EXERCISE DIRECTIONS => Copy out the line bearing "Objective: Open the" and all the lines after it, to the very end of the material below, exactly as written.

DATA BLOCK =>
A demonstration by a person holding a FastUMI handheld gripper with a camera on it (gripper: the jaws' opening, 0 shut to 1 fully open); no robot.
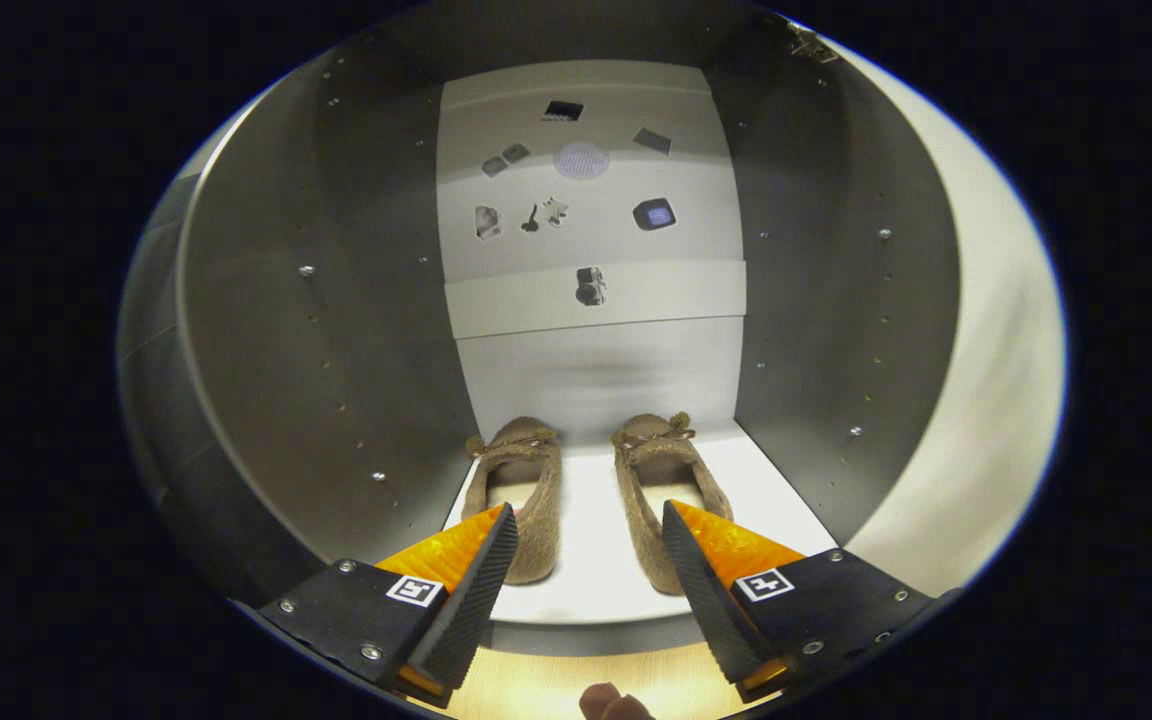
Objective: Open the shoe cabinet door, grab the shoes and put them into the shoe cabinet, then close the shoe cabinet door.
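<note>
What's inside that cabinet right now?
Two brown shoes sit side by side on the white shelf inside the cabinet, beyond the open gripper. Its fingers cover part of each shoe's heel end.

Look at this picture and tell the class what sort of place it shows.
Most likely the inside of a shoe cabinet: grey side walls with rows of shelf holes, a white shelf and a pair of tan slippers on it. The open gripper holds nothing.

Ahead of my gripper (pixel 588 530), whose two fingers stand spread with nothing between them, I count two shoes, a left shoe (pixel 519 490) at eleven o'clock and a right shoe (pixel 658 490) at one, in one cabinet (pixel 336 330).
</note>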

SOLUTION FOR THIS EXERCISE =>
Objective: Open the shoe cabinet door, grab the shoes and put them into the shoe cabinet, then close the shoe cabinet door.
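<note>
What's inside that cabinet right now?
Two brown shoes sit side by side on the white shelf inside the cabinet, beyond the open gripper. Its fingers cover part of each shoe's heel end.

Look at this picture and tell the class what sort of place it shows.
Most likely the inside of a shoe cabinet: grey side walls with rows of shelf holes, a white shelf and a pair of tan slippers on it. The open gripper holds nothing.

Ahead of my gripper (pixel 588 530), whose two fingers stand spread with nothing between them, I count two shoes, a left shoe (pixel 519 490) at eleven o'clock and a right shoe (pixel 658 490) at one, in one cabinet (pixel 336 330).
</note>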

Now the answer is complete.